■ Work order
Restate the data exactly, with nothing altered.

--

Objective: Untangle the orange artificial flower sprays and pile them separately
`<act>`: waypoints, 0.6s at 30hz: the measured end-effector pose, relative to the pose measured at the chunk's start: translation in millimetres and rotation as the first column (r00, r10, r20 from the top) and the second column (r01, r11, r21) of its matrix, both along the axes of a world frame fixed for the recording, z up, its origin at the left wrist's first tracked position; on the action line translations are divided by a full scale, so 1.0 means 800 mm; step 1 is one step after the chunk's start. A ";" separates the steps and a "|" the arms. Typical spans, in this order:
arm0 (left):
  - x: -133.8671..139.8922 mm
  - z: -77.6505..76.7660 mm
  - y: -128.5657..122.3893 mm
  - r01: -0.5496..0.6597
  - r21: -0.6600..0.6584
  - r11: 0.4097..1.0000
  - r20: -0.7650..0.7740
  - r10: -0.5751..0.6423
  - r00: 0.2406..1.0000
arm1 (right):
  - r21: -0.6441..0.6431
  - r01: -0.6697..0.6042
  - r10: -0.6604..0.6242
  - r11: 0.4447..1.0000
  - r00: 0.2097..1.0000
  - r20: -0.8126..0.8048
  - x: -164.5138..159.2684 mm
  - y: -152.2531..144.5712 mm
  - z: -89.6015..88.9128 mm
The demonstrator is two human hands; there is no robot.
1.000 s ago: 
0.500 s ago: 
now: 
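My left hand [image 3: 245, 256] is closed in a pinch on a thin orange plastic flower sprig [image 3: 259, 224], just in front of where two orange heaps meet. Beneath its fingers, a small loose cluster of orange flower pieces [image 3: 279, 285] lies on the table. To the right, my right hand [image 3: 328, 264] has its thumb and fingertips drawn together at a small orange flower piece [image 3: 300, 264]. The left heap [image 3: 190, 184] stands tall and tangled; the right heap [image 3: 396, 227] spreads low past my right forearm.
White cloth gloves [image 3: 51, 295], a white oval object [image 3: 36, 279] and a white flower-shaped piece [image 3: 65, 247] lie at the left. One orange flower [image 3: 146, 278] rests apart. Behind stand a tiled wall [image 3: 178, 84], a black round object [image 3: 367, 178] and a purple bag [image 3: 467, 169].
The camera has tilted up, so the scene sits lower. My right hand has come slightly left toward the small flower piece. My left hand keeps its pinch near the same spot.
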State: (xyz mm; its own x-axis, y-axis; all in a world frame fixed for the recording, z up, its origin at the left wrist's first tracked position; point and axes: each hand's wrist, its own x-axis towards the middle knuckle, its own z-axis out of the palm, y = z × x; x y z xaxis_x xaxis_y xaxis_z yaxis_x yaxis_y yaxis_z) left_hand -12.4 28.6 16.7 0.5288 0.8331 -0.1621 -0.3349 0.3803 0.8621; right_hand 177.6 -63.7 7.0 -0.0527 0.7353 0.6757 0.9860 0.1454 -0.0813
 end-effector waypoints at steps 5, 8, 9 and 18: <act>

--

■ Reply to the exercise
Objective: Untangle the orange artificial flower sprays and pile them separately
`<act>`: waypoints, 0.6s at 30hz: the measured end-effector pose, relative to the pose measured at the chunk's start: translation in millimetres and rotation as the first column (r00, r10, r20 from the top) and the second column (r01, r11, r21) of its matrix, both along the axes of a world frame fixed for the recording, z up, its origin at the left wrist's first tracked position; on the action line translations are divided by a full scale, so 1.0 means 800 mm; step 1 is one step after the chunk's start. A ";" separates the steps and a "|" the arms. Typical spans, in this order:
arm0 (left):
  - x: -133.8671..139.8922 mm
  - z: -77.6505..76.7660 mm
  - y: -128.5657..122.3893 mm
  - r01: -0.5496..0.6597
  - r21: -0.6600..0.6584
  - r11: 0.4097..1.0000
  - r20: -0.7650..0.7740
  - r10: -0.5751..0.6423
  - r00: 0.2406..1.0000
arm1 (right):
  - r21: -0.6441..0.6431
  - r01: -0.6697..0.6042
  - r10: -0.6604..0.6242
  - r11: 0.4447..1.0000
  - r00: 0.2097..1.0000
  - r20: -0.8126..0.8048
  - x: -164.5138..159.2684 mm
  - y: -152.2531..144.5712 mm
  - z: -89.6015..88.9128 mm
The demonstrator is two human hands; there is no robot.
1.000 s ago: 
0.500 s ago: 
now: 
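My left hand [image 3: 245, 256] is closed in a pinch on a thin orange plastic flower sprig [image 3: 259, 224], just in front of where two orange heaps meet. Beneath its fingers, a small loose cluster of orange flower pieces [image 3: 279, 285] lies on the table. To the right, my right hand [image 3: 328, 264] has its thumb and fingertips drawn together at a small orange flower piece [image 3: 300, 264]. The left heap [image 3: 190, 184] stands tall and tangled; the right heap [image 3: 396, 227] spreads low past my right forearm.
White cloth gloves [image 3: 51, 295], a white oval object [image 3: 36, 279] and a white flower-shaped piece [image 3: 65, 247] lie at the left. One orange flower [image 3: 146, 278] rests apart. Behind stand a tiled wall [image 3: 178, 84], a black round object [image 3: 367, 178] and a purple bag [image 3: 467, 169].
The camera has tilted up, so the scene sits lower. My right hand has come slightly left toward the small flower piece. My left hand keeps its pinch near the same spot.
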State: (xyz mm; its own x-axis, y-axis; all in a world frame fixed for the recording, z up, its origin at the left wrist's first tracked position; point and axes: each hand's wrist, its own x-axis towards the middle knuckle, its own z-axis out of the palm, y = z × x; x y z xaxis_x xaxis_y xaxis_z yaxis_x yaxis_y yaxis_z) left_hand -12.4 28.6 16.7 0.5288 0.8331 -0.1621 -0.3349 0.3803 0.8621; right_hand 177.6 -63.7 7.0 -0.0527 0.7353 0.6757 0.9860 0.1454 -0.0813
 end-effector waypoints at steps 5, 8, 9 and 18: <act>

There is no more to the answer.